What is being asked » Please set down the lines of the listing exactly, from its first line to the line with "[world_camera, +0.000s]", leaving the pictures out.

Data to use »
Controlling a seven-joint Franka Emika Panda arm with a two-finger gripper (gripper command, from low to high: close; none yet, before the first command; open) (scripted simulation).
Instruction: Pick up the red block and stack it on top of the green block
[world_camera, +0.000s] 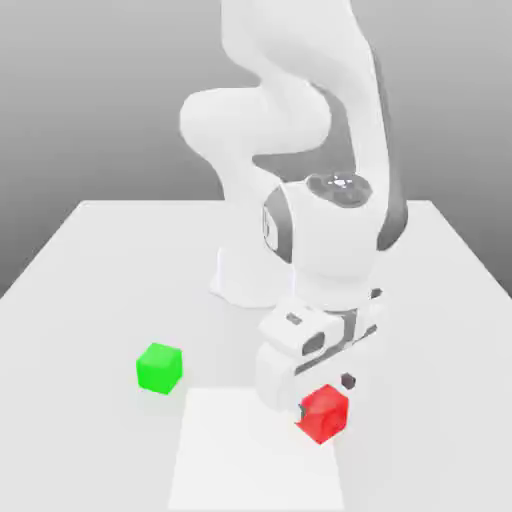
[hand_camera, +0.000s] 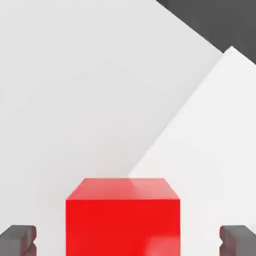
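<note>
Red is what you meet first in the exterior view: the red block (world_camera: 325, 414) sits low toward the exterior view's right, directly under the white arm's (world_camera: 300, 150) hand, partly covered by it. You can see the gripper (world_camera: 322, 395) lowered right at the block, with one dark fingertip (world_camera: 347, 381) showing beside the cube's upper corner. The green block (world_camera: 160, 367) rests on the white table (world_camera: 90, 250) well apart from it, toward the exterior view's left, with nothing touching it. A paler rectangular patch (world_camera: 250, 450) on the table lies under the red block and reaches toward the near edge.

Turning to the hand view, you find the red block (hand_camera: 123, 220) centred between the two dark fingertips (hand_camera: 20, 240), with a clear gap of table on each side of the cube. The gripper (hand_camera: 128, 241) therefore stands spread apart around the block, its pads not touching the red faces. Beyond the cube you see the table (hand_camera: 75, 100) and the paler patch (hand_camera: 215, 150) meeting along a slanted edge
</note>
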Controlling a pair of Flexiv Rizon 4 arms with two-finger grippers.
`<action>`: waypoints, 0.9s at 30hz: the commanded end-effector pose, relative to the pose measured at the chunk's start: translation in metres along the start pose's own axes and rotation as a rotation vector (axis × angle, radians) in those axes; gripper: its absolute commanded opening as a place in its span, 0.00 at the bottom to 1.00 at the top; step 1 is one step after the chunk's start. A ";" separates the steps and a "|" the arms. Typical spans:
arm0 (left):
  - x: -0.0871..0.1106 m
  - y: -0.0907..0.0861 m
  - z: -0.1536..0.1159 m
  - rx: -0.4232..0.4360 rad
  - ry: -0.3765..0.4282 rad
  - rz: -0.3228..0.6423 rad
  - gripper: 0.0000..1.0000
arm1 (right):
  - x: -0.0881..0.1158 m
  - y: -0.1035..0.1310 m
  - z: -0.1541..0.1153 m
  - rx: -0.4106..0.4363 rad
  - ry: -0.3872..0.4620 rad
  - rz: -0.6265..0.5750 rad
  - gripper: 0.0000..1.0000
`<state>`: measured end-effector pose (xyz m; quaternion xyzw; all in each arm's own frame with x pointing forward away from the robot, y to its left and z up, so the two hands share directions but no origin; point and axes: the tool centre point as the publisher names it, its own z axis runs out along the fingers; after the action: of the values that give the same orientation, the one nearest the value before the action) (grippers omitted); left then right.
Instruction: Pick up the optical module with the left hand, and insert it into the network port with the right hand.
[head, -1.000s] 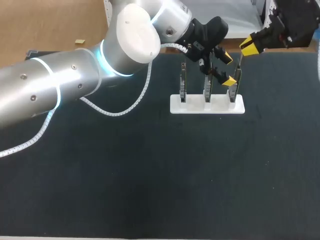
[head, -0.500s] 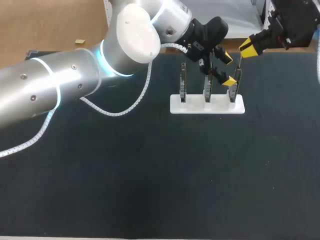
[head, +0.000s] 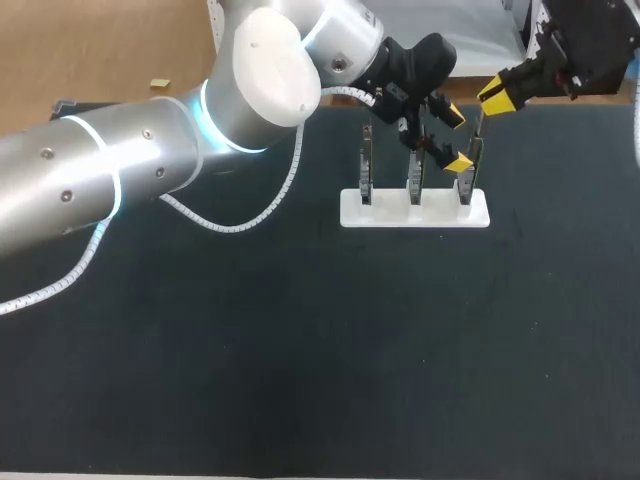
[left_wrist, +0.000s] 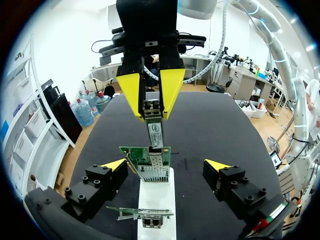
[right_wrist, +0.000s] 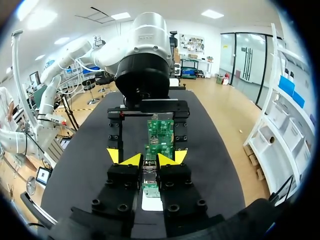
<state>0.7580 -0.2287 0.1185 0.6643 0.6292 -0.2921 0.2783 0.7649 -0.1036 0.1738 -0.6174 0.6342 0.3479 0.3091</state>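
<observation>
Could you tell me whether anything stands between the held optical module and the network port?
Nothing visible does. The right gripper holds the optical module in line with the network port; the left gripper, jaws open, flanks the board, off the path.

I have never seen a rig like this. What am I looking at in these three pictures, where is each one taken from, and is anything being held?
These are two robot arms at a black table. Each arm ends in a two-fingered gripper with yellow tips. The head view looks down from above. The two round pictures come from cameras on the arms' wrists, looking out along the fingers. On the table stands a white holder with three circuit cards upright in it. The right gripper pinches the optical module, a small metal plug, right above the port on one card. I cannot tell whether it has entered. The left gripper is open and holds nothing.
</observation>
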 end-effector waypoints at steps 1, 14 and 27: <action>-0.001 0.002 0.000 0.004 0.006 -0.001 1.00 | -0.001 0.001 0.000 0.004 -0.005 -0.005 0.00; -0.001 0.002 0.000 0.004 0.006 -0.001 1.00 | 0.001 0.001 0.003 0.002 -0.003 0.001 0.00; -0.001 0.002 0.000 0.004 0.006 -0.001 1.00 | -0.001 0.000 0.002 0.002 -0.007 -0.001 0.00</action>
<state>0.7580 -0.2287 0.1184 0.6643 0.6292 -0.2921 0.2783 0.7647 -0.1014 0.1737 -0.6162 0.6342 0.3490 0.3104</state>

Result »
Controlling a seven-joint Franka Emika Panda arm with a two-finger gripper (gripper command, from low to high: close; none yet, before the first command; open) (scripted simulation).
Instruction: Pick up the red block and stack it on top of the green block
[world_camera, +0.000s] 

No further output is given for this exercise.